Из двадцати автомобилей, приспособленных таким образом, Мари один
оставляет для себя: это "рено" с тупым капотом и кузовом в виде товарной
фуры. Разъезжая в этом ящике защитного цвета с красным крестом и французским
флагом, нарисованными прямо на кузове, она ведет жизнь былых вольных
завоевателей.
Телеграмма, телефонный звонок уведомляют мадам Кюри о том, что полевому
госпиталю, переполненному ранеными, требуется немедленно рентгеновская
установка. Мари проверяет оборудование. Пока солдат-шофер заправляет машину
горючим, она идет за своим темным плащом, дорожной шляпой, круглой, мягкой,
утратившей цвет и форму, берет свое имущество: саквояж из желтой кожи, весь
в трещинах и ссадинах. Садится рядом с шофером на открытое для ветра кожаное
сиденье, и вскоре доблестный автомобиль несется на полной скорости,
пятьдесят километров в час, по направлению к Амьену, Ипру, Вердену.

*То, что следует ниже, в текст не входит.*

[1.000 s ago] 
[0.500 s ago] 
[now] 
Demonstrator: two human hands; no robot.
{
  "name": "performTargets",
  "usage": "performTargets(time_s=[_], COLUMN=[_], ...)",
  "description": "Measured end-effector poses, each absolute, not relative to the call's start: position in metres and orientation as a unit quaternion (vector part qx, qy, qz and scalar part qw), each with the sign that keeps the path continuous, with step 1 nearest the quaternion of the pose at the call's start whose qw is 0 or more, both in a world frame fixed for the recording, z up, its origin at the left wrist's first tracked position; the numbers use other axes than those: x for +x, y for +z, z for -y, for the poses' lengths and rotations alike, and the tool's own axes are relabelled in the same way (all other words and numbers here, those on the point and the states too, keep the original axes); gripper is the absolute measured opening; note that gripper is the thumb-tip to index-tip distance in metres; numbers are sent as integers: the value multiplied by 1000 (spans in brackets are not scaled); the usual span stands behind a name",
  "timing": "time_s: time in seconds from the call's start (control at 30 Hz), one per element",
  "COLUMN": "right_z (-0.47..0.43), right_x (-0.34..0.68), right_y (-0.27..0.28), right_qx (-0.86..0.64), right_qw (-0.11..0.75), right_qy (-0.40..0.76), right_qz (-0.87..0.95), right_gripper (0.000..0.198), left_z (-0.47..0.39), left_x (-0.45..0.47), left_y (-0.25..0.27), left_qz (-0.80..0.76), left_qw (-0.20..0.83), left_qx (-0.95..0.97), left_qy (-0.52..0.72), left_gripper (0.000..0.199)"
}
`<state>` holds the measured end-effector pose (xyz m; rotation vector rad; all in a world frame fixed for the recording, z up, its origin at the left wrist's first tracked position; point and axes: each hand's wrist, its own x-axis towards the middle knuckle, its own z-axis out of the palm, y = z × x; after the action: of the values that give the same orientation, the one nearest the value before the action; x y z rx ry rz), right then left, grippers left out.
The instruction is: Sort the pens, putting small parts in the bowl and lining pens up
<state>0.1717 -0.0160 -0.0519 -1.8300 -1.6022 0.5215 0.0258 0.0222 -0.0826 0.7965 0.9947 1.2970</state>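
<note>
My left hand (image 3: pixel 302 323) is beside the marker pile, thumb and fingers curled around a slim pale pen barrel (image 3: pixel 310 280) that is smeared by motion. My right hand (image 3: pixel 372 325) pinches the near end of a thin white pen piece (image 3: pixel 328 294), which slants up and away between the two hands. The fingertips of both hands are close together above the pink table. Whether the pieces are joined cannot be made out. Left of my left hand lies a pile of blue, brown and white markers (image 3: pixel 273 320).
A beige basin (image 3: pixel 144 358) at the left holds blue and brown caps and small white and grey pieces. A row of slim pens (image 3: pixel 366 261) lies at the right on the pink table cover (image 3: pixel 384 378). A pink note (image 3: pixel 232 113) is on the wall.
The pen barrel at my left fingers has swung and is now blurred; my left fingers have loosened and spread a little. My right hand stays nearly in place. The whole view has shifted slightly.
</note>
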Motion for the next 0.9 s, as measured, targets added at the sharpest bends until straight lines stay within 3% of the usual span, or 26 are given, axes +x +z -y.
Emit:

После неоднократных остановок, долгих объяснений с недоверчивыми
часовыми они добираются до госпиталя. За работу! Мадам Кюри поспешно
выбирает одну палату под рентгеновский кабинет и велит принести ящики.
Распаковывает приборы, монтирует съемные части. Раскручивает провод, который
соединяет аппарат с динамо, оставшимся в машине. Один знак шоферу - и Мари
проверяет силу тока. Перед началом исследования она готовит
рентгеноскопический экран, раскладывает перчатки, защитные очки, специальные
карандаши для разметок, свинцовую проволоку, предназначенную для выявления
места попадания в тело осколков, чтобы все было под рукой. Она затемняет
кабинет, закрывая окна черными шторами или же попросту больничными одеялами.
Рядом с импровизированной фотографической лабораторией помещаются бачки, в
которых будут проявляться пластинки. Не прошло и получаса, как приехала Мари
в госпиталь, а уже все готово.
Начинается печальное шествие. Хирург и Мари запираются в темной
комнате, где пущенные в ход приборы окружаются таинственным световым
кольцом. Приносят носилки за носилками со страждущими человеческими телами.
Мари регулирует аппарат, наведенный на израненную часть тела, чтобы получить
четкое изображение. Вырисовываются очертания костей и органов, между ними
появляется какой-то темный непроницаемый предмет: пуля, осколок снаряда.
Ассистент записывает наблюдения врача. Мари снимает копию с изображения
на экране или делает снимок, которым хирург будет руководствоваться при
извлечении осколка. Бывают даже случаи, что операция производится тут же под
рентгеном, и тогда хирург сам видит на рентгеновском экране, как в ране
движется его пинцет, обходя кость, чтобы достать засевший осколок.
Десять раненых, пятьдесят, сто... Проходят часы, а иногда и дни. Все
время, пока есть пациенты, Мари живет в темной комнате. Прежде чем покинуть
госпиталь, она обдумывает, как можно устроить в нем постоянный рентгеновский
кабинет. Наконец, упаковав свое оборудование, она занимает место в волшебном
фургоне и возвращается в Париж.
Вскоре госпиталь увидит ее снова. Она взбудоражила всех и вся, чтобы
раздобыть аппарат, и приезжает установить его. Ее сопровождает лаборант,
найденный неизвестно где и неведомо как обученный. В дальнейшем госпиталь,
оснащенный рентгеновской установкой, обойдется и без ее помощи.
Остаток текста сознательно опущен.